Gliomas are a common type of brain cancer, accounting for around 45% of cases. Because they have a tendency to grow into normal brain tissue, surgical removal is exceedingly difficult and often bits of tumor remain despite a surgeon’s best efforts, offering the opportunity for the cancer to return or spread to other body sites. This, combined with the fact that this organ is inaccessible to many therapeutic agents, thanks to its protective blood-brain barrier (BBB), means that gliomas are notoriously tricky to treat.
Here’s where cannabis comes in: cannabinoids can rapidly cross the BBB, exerting various effects by mimicking natural substances produced by our body, the endocannabinoids, which stick to and activate so-called cannabinoid receptors. One such effect is their apparent antitumor activity, demonstrated in various different cancerous tissues in the lab.
Encouragingly, cannabinoids seem to cause cells that drive glioma progression and recurrence, called glioma-initiating cells, to self-destruct in the lab, a process known as apoptosis. If the substances can do the same things in glioma patients, then scientists are hopeful they may represent a novel way to tackle these cancers. But until scientists conduct proper controlled trials, we won’t know whether this is the case or not.
Cannabis and Alzheimer’s
Alzheimer’s disease degenerative brain disease that affects memory, cognitive abilities and behavioral patterns. Modern medicine has not come up with a viable treatment let alone a cure. Several research studies have shown that cannabinoids of marijuana help the brain restore damaged brain cells and functionality. Some elderly Alzheimer’s patients actually spring back to life with MMJ therapy. There are also many testimonials from Huntington’s disease and Parkinson’s sufferers; that medical marijuana can help, can help a lot.
The mechanism of action is complicated, but it is well known that Cannabis is an anti-inflammatory, it slows or decreases inflammation that is associated with brain disorders. Cannabinoids are powerful antioxidants which help protect cells from toxicity.

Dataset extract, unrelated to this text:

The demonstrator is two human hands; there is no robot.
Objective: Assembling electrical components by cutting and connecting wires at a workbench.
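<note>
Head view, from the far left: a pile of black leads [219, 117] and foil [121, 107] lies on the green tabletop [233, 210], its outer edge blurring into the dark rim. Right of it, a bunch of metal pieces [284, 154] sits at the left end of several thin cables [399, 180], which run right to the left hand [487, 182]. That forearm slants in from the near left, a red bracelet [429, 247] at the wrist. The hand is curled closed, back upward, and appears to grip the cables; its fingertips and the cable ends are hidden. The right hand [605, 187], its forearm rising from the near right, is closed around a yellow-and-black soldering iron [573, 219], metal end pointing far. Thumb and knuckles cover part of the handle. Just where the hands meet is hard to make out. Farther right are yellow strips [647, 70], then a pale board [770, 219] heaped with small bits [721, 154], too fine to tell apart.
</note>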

Cannabinoids are known to fill the void and balance brain receptors that are not functioning properly due to a deficiency of natural “neuro-chemicals”
Marijuana and the Brain – At the End of the Day
So, can Medical Marijuana every day damage brain cells? No or it’s extremely unlikely. Marijuana does not cause lung cancer and is not a consideration unless consumption reaches Guinness World Record proportions.
However, there are cases where chronic users prefer to constantly live in a friendly, relaxed stoned world, rather than confront today’s realities with its, challenges, nuisances, stress and annoyances. This failure to confront reality can result in social dysfunction and financial difficulty. People that smoke pot regularly, but live excellent lives and are very productive would be foolish to worry. Those that medicate with marijuana constantly should consider using different strains that afford the medical effects they want without constantly being stoned.
At the end of the day, smoke as much need to, while being aware that gluttony is listed as one of the seven deadly sins for a reason.